━━━ Recorded information ━━━

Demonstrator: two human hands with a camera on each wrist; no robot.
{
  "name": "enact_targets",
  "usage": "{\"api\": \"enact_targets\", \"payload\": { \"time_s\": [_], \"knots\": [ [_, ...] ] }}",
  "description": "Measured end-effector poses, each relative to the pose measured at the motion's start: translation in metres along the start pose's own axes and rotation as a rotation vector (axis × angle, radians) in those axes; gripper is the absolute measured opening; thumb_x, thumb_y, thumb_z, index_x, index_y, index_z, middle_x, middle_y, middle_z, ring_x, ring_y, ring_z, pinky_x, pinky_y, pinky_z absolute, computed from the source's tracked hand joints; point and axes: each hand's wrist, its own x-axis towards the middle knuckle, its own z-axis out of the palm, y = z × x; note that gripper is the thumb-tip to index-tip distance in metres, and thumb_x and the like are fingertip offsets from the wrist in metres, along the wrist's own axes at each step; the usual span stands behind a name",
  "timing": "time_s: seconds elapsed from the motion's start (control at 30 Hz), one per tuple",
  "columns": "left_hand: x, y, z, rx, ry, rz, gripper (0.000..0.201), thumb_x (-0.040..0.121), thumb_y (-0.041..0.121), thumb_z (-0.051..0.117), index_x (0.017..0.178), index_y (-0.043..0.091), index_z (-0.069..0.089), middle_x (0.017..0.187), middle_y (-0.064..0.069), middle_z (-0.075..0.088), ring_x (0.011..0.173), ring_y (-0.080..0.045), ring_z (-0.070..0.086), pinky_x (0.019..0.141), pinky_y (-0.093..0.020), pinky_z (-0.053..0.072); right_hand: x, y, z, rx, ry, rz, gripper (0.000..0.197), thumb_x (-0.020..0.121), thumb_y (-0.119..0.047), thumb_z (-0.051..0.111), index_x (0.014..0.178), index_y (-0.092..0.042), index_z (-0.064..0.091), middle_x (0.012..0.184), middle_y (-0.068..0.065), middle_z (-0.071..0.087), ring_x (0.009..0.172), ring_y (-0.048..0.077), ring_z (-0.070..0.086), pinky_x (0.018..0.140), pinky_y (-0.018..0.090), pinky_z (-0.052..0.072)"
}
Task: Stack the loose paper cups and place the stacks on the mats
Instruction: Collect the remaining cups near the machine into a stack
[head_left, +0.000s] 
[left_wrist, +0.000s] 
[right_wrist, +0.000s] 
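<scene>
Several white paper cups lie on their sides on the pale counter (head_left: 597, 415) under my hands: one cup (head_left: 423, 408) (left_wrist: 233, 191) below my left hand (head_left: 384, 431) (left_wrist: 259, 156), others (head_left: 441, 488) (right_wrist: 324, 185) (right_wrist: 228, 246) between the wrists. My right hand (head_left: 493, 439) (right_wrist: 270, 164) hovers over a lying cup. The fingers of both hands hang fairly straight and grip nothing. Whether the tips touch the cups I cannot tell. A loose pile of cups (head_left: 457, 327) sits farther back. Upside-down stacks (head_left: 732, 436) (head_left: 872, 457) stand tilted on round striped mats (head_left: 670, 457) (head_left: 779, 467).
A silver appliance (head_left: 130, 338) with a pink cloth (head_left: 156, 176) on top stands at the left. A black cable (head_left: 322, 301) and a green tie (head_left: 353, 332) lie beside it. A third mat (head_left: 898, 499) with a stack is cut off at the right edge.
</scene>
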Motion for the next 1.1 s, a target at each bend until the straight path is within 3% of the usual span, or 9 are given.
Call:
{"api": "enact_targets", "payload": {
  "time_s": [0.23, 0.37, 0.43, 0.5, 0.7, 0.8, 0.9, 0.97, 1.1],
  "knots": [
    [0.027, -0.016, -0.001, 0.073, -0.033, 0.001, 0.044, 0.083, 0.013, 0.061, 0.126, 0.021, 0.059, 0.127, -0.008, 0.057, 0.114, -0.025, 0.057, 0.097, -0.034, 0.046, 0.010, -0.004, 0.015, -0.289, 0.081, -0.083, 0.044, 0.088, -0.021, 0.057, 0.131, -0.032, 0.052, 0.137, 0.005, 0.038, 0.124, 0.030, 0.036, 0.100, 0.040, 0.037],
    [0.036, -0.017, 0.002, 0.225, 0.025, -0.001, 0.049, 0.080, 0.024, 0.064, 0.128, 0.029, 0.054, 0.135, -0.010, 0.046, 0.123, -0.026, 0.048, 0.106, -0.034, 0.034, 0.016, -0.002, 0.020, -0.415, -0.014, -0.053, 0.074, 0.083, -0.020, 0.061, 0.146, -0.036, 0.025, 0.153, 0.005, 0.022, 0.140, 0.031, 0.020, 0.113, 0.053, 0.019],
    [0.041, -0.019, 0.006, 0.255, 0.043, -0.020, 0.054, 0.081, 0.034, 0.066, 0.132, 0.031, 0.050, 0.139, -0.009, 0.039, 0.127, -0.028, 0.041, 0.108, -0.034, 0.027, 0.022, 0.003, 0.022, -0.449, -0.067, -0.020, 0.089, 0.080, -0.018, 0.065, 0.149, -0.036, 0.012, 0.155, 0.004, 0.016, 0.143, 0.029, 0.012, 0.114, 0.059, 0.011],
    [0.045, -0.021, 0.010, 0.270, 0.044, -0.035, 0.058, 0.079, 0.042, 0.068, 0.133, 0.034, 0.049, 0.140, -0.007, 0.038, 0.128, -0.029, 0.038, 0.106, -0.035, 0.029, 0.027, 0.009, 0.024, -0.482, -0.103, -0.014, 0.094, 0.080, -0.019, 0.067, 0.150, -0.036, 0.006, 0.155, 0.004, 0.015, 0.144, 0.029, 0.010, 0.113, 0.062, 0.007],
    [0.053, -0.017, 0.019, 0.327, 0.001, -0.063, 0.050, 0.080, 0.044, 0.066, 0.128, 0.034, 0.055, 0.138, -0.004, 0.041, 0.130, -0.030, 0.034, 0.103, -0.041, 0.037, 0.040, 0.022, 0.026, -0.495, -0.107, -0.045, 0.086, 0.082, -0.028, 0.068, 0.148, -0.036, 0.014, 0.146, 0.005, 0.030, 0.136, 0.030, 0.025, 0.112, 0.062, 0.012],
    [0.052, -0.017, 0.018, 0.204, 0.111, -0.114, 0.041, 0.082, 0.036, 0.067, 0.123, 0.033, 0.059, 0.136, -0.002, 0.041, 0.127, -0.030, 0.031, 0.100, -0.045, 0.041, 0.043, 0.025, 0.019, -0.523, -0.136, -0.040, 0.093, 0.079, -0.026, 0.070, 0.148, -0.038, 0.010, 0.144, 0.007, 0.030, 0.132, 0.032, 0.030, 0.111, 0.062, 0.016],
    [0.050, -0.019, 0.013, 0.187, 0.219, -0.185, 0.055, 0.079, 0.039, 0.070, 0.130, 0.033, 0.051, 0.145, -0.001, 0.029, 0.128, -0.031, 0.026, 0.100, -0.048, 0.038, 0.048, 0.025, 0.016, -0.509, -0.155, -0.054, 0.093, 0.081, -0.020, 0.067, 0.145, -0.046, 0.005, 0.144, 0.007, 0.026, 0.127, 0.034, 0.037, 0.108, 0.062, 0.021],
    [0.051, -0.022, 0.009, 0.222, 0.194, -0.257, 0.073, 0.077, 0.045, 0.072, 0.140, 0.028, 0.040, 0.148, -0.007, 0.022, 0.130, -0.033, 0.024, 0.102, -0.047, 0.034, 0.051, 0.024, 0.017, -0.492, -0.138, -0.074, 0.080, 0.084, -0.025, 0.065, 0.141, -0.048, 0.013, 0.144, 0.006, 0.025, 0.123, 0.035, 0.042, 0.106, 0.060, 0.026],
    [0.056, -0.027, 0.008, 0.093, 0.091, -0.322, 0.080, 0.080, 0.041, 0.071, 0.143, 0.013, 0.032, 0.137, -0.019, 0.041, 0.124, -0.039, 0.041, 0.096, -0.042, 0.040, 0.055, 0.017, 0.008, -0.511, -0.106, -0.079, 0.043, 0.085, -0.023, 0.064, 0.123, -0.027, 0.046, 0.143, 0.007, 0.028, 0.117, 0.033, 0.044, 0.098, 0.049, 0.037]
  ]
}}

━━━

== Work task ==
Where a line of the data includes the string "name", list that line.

== Exercise solution ==
  "name": "enact_targets",
  "description": "Measured end-effector poses, each relative to the pose measured at the motion's start: translation in metres along the start pose's own axes and rotation as a rotation vector (axis × angle, radians) in those axes; gripper is the absolute measured opening; thumb_x, thumb_y, thumb_z, index_x, index_y, index_z, middle_x, middle_y, middle_z, ring_x, ring_y, ring_z, pinky_x, pinky_y, pinky_z absolute, computed from the source's tracked hand joints; point and axes: each hand's wrist, its own x-axis towards the middle knuckle, its own z-axis out of the palm, y = z × x; note that gripper is the thumb-tip to index-tip distance in metres, and thumb_x and the like are fingertip offsets from the wrist in metres, along the wrist's own axes at each step; the usual span stands behind a name",

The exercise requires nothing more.